We should be especially encouraging complaints about CBT/GET in which patients are made worse. I know such complaints are whitewashed, but volume counts. Sophia Mirza was one person, what if thousands of such cases, although perhaps less severe in outcome, were made public?

All of this should be public. This has three outcomes. The first is that it publically embarrasses the government and any doctor or hospital involved. The second is it is a public record of failure. The third is that the complaint procedures will be snowed under. They will probably do pro forma rejections, if not at first then after a while, but then we have opened up a separate human rights issue which we can complain about. If they are not willing to pay small amounts per patient for medical research and good medical care, make em pay large amounts on complaints and PR. I am not talking about legal action, there are separate risks in court actions.

The downside is that individuals that do this risk being labelled as troublemakers, and treated even more badly. My counter to this is make all such treatment public, every time, including all documentation. Make everyone know they are being watched, and will be publically named.

I only write about this because I have been thinking of doing something like this in Australia since our main political parties keep muttering about how well disability is handled in the UK, in a cost containment sense.

Bye
Alex
Sounds like a good idea. Claims that GET can cause harm are regularly dismissed, often by the claim that it wasn't under a proper professional - if there were lots of cases recorded, it makes such claims [that it wasn't under a proper professional] more difficult to make/they might be more wary of making as it means criticising colleagues.

A problem in general is that non-pharmacological interventions are not covered by the yellow card scheme (for reporting adverse reactions to medications).
 

oceanblue

Guest
Messages
1,383
Location
UK
Thankfully, they didn't publish your letter either.
The great thing about this forum is how we can be reassured by our mutual failures :D

For all the problems with Pace, and the way the benefits of CBT/GET were exaggerated... the raw data did undermine many of the claims of those promoting CBT/GET for CFS. This is a good thing.

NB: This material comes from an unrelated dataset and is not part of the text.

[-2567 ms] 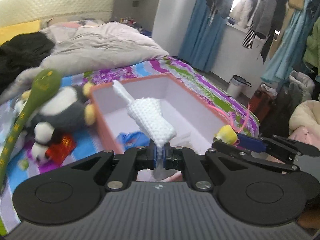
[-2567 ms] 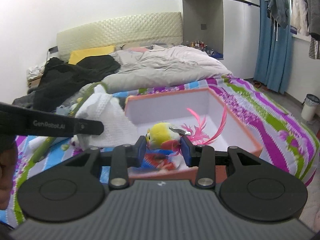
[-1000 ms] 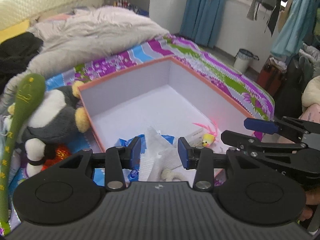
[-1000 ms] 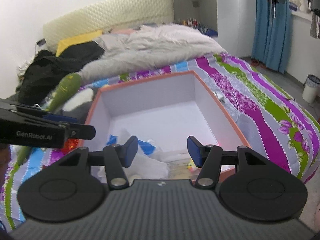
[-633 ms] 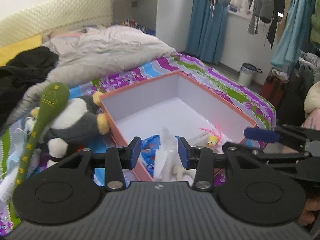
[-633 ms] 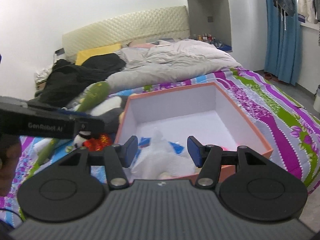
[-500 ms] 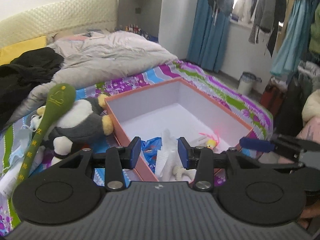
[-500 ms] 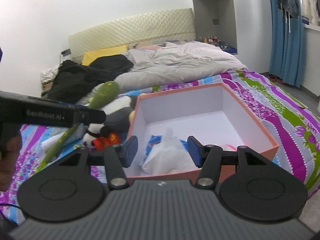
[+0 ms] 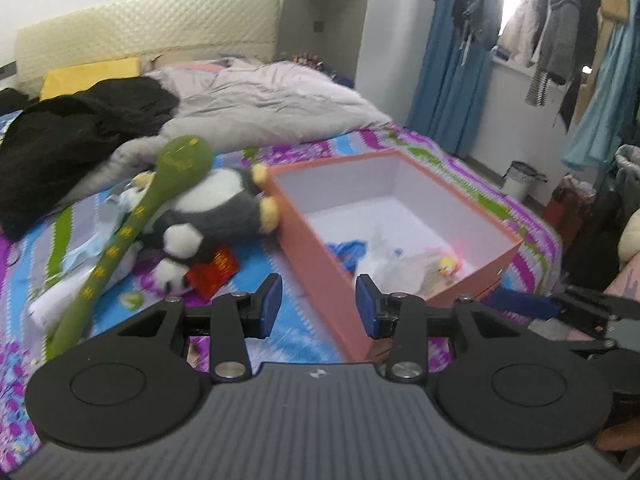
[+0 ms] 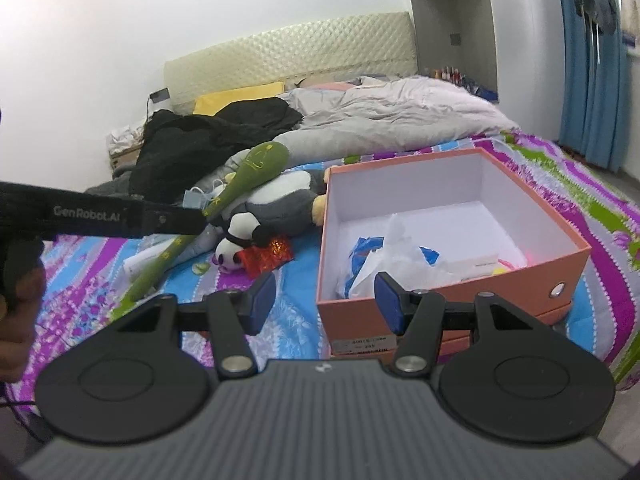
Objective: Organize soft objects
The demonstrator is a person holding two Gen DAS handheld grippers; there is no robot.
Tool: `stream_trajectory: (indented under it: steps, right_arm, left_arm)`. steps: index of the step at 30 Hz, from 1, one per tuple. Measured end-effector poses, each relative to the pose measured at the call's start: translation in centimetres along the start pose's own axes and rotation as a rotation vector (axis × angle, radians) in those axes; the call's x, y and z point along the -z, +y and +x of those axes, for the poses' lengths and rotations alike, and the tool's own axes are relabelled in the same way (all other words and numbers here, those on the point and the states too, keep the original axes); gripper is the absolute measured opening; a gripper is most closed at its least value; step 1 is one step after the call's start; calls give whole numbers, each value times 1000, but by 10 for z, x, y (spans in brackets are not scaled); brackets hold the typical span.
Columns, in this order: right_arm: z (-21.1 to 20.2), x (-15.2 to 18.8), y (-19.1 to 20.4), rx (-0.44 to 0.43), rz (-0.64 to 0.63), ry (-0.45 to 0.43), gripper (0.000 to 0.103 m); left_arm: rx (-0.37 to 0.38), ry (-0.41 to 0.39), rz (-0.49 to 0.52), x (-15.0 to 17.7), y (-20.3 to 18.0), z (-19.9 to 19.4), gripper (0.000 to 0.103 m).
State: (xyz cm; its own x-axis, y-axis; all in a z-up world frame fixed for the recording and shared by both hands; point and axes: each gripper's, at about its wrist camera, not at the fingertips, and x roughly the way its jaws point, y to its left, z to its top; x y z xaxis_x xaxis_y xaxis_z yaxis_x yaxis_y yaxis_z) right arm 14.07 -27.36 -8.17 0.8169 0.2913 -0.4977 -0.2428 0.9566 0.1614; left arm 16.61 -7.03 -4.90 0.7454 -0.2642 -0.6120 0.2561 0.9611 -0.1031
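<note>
Here both tools gape with nothing between their pads: the left tool [image 9: 318, 300] and the right tool [image 10: 326, 300]. Ahead of the right tool sits the orange box [image 10: 440, 300], white inside, holding a crumpled white bag [image 10: 394, 258]. Left of it lie a grey-and-white plush [image 10: 276, 204], a small panda [image 10: 238, 236] and a long green plush [image 10: 236, 188].

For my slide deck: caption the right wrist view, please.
Open right gripper hovers before an orange box holding soft items; plush panda lies beside it on the bed.

Plush panda [image 10: 276, 212] left of box [image 10: 440, 300]
</note>
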Motion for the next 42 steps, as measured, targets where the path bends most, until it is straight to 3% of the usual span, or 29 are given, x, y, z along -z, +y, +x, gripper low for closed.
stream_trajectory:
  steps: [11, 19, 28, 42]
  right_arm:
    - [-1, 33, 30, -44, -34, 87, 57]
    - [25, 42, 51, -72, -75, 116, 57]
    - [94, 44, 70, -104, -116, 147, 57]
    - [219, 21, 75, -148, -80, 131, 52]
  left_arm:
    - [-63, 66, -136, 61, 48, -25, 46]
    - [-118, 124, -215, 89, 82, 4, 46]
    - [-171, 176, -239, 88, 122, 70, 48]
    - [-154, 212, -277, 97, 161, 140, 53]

I don't think anyone could look at Pace, and decide that CBT/GET are the answer, and we should devote ourselves to 'finessing these highly effective treatments'.
Yes, and I think this is an extremely important point, but
I feel in a much better position to win the intellectual argument now, but less hopeful that this matters.
also agreed. I'm sure the PACE authors and others will indeed devote themselves to finessing these "highly effective treatments".

Is it too fanciful to write our own paper for publication, using the raw PACE data (which I sincerely hope will be made available from that FOI request) drawing a real and very different set of conclusions? I know nothing about statistics but it seems several of you on this board do. I would happily pay a bit towards costs for this, and some of the ME charities might put in some . It seems to me that Lenny Jason might know someone who can help us with this (a 'name' on the paper to make publication easier, friendly journals who might wlecome controversy) . A press release to accompany such a publication could be just as confrontational and clever as those from the other side (to help maximise press coverage).
I like this idea. Though I doubt we'll ever get access to the raw data, a published critique is still possilbe. However, given the problems with how patients have now been portrayed I think it would need to come from an academic with credibility in the field, even if patients were involved too. There would be some merit in doing this even without an academic, but I don't think it would have anything like the same impact.